Further, notary seals provide an aura of legitimacy simply because they visually appear as endorsements or stamps of approval. This false perception is, in turn, utilized by unscrupulous individuals to mislead uninformed victims. Given the rise in real estate fraud, this bill attempts to warn consumers against such misrepresentations. In its analysis of the new law, the National Notary Association also commented that since consumers have become accustomed to disclosures in contracts, insurance policies, mortgages, and other documents, there was nothing unusual about adding a similar warning to notary certificates.
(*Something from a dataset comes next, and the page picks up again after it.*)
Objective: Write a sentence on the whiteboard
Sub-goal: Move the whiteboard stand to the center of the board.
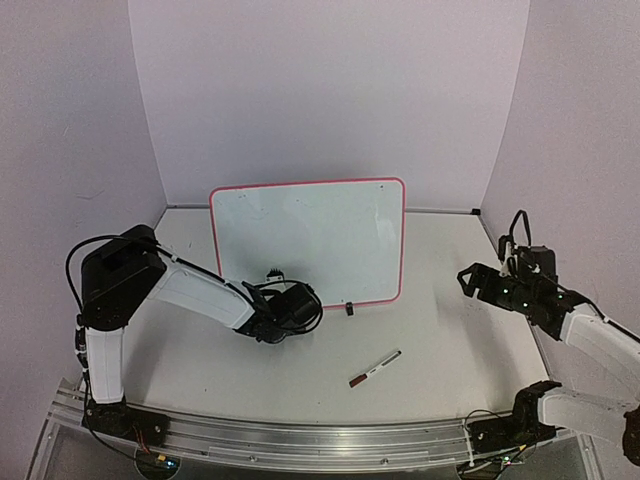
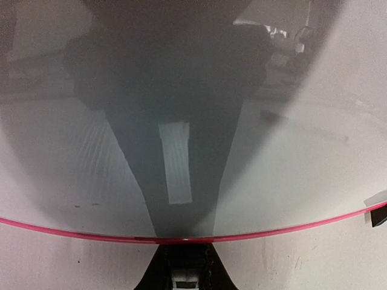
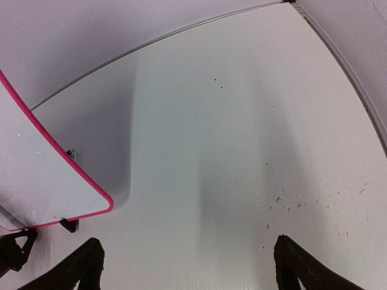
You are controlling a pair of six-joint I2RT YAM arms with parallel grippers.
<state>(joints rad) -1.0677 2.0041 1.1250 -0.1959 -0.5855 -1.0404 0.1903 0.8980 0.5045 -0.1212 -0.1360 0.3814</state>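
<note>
The whiteboard [image 1: 320, 240] stands upright on the table, glossy white with a thin red rim. No sentence shows on its face. My left gripper [image 1: 277, 288] reaches low to the board's lower left, and in the left wrist view the left gripper [image 2: 184, 251] is shut on the red bottom rim of the whiteboard [image 2: 290, 169]. My right gripper [image 1: 466, 280] hovers to the right of the board, open and holding nothing. In the right wrist view the right gripper [image 3: 188, 266] has its fingers spread wide over bare table, with the whiteboard [image 3: 36, 175] corner at the left.
A marker [image 1: 375, 369] with a dark red cap lies on the table in front of the board. A small black clip foot [image 1: 349, 309] sits under the board's bottom rim. White walls close the back and sides.
</note>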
The concerns of the legislature aside, the warning label appears redundant, and as such, unnecessary. The current version of the notary signature block provides only that the notary had the signer appear before him or her and has verified his or her identity. There is no language to suggest that the notary is vouching for anything other than identity. Accordingly, the new language requires an explanation or clarification of what is not there, or otherwise fill what the legislature perceives as a gap that can be used by third-parties to perpetuate fraud.
Proponents of the new law will see it as a welcome clarification of some long-standing misconceptions, while its critics will see it as an exercise in futility. Others may complain that this new law contributes to the infantilizing of our society. In a world in which there is a need to warn consumers that coffee is hot, this latest addition may seem far from surprising. Regardless of one’s view on the issue, old notary forms should be discarded by December 31, 2014.